Is there a way to parse multiple images on the model?


#1

Hi,

Sorry if this is a easy question, this isn’t really my background.

The demo from here:

https://gluon-cv.mxnet.io/build/examples_segmentation/demo_psp.html

Works great however this line

output = model.demo(img)

Only accepts one image.

If there a way to send multiple images?

Would sending more be more efficient than just looping the model.demo call?

Thanks!


#2

You can just feed a batch of images into model.demo() or model(). So instead of having only one image with the shape of (1L, 3L, 512L, 669L), you would then have (batch, 3L, 512L, 669L).


#3

Hey Thanks for the reply.

Try as I might with batches I just cannot seem to get them to work.

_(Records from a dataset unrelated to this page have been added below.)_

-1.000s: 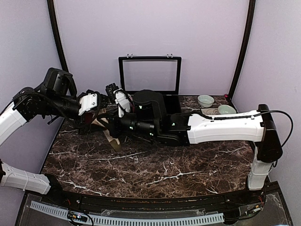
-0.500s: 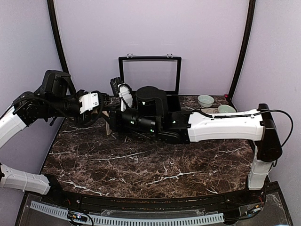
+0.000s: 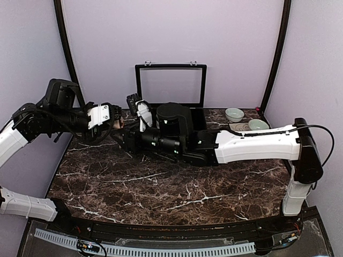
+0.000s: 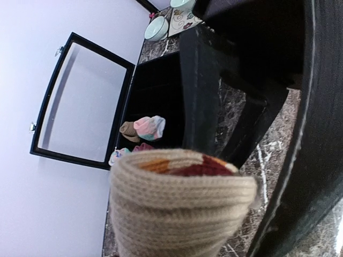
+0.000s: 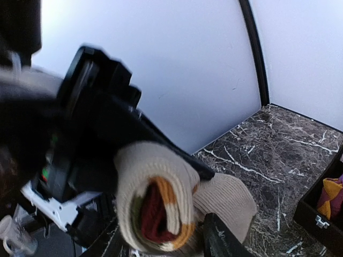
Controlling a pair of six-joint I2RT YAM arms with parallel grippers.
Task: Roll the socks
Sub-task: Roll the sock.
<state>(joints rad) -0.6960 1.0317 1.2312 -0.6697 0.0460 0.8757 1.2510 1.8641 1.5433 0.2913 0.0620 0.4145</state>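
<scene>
The red-brown-cream striped socks (image 5: 161, 182) are wound into a roll inside their tan outer layer, and a tan flap (image 5: 228, 201) hangs loose beside it. My left gripper (image 3: 111, 121) is shut on the roll, its black fingers (image 5: 134, 128) running along the top. That same tan roll (image 4: 182, 209) fills the bottom of the left wrist view and hides the left jaws. My right gripper (image 5: 161, 243) stands open, one jaw on each side of the roll. A pink and mint sock bundle (image 4: 150, 127) lies in the black box.
The black box (image 3: 195, 115) with its raised lid (image 3: 170, 85) stands at the back, holding several rolled bundles (image 4: 140, 146). Two pale green bowls (image 3: 234, 114) (image 3: 258, 124) sit at the back right. The right arm (image 3: 252, 145) stretches across the table's middle.
The left gripper has shut on the sock roll while the right gripper has opened. The tan sock end that hung down over the table is drawn up into the roll.
</scene>
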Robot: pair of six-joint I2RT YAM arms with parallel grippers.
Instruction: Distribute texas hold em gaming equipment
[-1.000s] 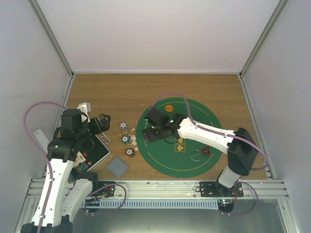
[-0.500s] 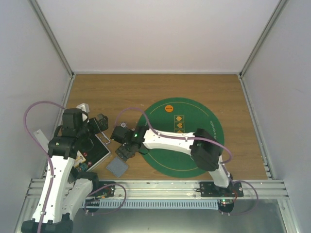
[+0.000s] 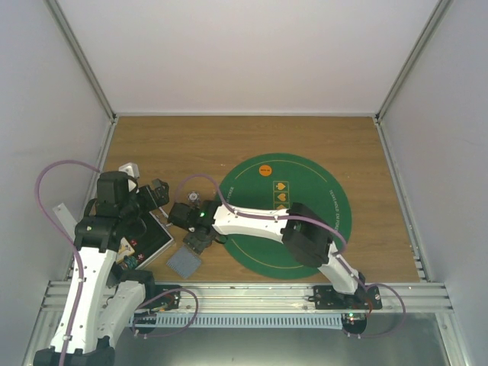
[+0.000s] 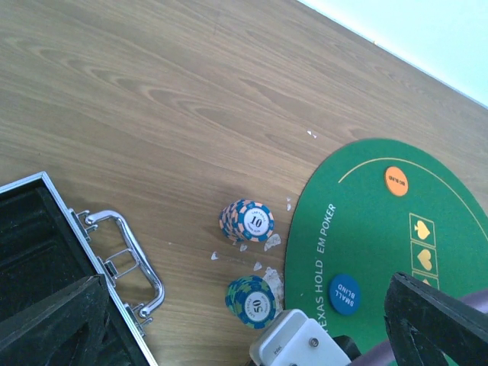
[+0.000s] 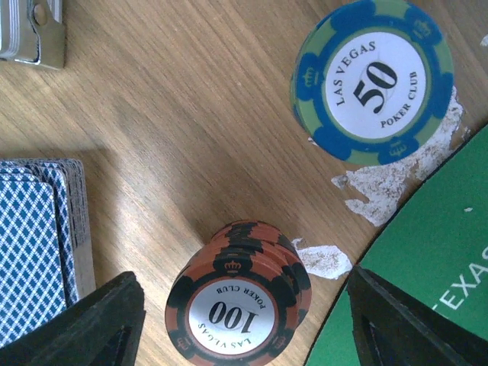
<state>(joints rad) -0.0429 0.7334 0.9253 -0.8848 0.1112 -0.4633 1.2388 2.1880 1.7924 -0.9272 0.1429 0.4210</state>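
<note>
Right pincer (image 5: 240,316): wide, set astride the "100" chip stack (image 5: 229,309), clear of it on both sides, nothing held.

Step judged in hand: grasp of this stack, probably for carrying onto the green mat (image 5: 427,252).

Method advised: centre over the stack, descend low enough to catch the bottom chips, close evenly and gently, then lift straight up. Upper chips seemingly a little staggered, so likely to slip if pinched high.

Near hazards: card deck (image 5: 38,244), blue-checked backs, just beside one finger; white flakes (image 5: 381,191) on the tabletop (image 5: 168,114) at the mat edge; "50" chip stack (image 5: 371,80) farther off, apart.

Also on the tabletop: "10" chip stack (image 4: 248,221), beside the mat.

Left pincer (image 4: 244,305): wide, empty, above the open black case (image 4: 30,236).
</note>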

I think part of the problem is I can’t seem to find any documentation / official demo’s on how to use them. People just seem to assume you can figure it out.

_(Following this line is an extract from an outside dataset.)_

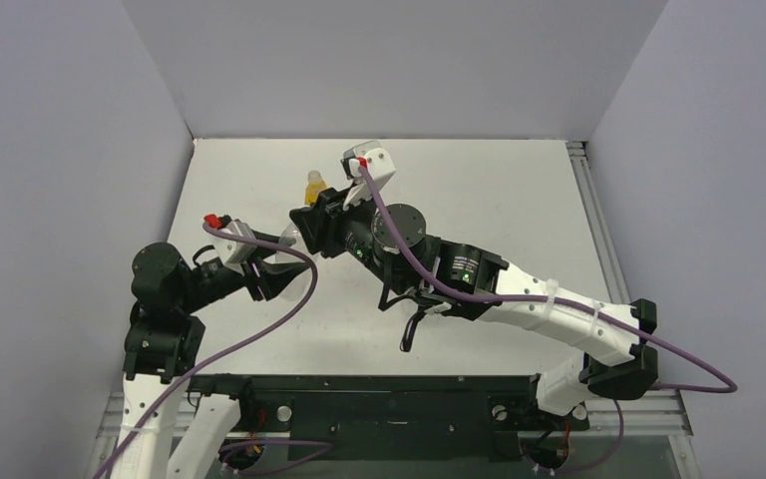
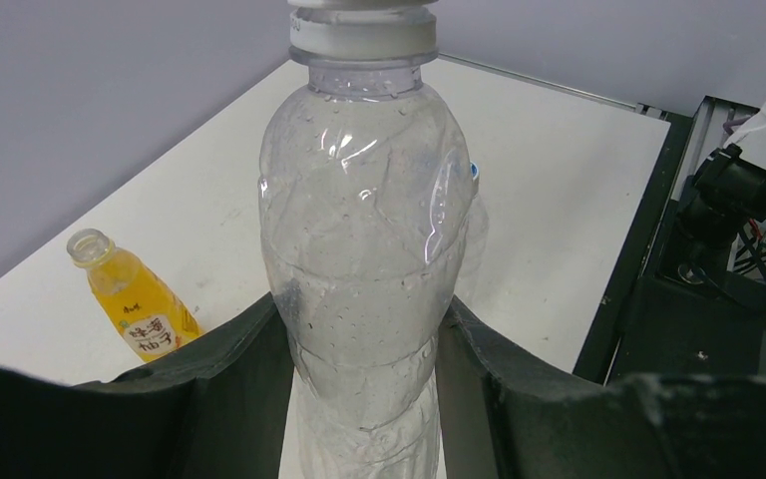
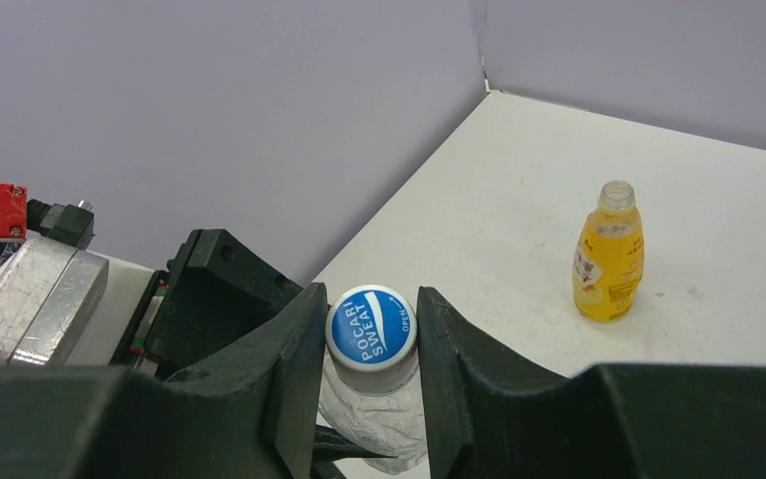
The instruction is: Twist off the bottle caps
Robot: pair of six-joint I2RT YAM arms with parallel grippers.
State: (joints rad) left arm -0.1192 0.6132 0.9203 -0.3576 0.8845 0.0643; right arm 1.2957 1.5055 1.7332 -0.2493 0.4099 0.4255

I managed to find a sort of example from someone on Github which looks like this: https://gist.github.com/jackdh/3e23172c41f9cea64e73f021b7c1827f

However this is still not working as for some reason it is not possible to debug the outputs of the model, my IDE’s just freeze so I have no idea what the model is out putting.

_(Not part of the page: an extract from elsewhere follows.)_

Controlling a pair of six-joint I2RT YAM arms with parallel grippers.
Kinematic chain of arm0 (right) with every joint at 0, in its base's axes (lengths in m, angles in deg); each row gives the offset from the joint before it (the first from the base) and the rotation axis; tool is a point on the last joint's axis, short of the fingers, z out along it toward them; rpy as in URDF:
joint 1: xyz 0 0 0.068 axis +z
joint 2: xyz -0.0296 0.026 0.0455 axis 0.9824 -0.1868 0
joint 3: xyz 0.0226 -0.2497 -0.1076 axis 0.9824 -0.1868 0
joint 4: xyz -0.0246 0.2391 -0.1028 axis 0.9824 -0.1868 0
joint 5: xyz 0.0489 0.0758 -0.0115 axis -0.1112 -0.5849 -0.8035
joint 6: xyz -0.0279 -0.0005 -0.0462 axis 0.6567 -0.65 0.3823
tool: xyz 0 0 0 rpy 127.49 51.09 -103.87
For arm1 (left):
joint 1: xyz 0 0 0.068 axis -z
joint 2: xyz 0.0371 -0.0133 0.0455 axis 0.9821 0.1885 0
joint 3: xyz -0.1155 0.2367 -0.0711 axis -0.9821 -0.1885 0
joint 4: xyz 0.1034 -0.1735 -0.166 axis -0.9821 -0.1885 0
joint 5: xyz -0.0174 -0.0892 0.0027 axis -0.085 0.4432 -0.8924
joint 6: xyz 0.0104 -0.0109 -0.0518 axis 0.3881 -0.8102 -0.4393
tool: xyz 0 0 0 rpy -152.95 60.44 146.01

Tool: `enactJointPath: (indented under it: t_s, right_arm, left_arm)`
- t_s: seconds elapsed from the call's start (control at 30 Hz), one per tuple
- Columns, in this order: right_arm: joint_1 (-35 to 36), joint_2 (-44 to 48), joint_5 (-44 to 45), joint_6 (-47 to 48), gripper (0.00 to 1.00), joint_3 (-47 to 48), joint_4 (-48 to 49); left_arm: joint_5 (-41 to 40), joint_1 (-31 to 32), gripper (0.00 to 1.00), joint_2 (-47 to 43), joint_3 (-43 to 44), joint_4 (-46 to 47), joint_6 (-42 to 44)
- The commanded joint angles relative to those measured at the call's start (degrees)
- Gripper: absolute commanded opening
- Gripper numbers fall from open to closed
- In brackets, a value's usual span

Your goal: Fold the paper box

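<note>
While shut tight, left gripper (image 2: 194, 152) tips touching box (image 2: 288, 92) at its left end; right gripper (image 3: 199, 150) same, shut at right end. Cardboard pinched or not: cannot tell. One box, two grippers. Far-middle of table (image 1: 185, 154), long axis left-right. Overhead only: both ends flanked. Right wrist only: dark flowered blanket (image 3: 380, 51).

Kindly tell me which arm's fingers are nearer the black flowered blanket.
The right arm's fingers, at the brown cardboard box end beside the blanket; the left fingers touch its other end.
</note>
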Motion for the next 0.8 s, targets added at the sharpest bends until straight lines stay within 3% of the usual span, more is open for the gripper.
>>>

Is there any examples / decent documentation on the batches?


#4

You can use the Gluon Dataloader:

dataloader = gluon.data.DataLoader(gluon.data.vision.ImageFolderDataset("/home/").transform_first(transform_fn),batch_size=batch_size)

for i, batch in enumerate(dataloader):
   model(batch[0])

ImageFolderDataset is expecting a folder images in the home directory. This will automatically load all images located in images, normalize them and when iterating over the dataloader, it will give a batch of images.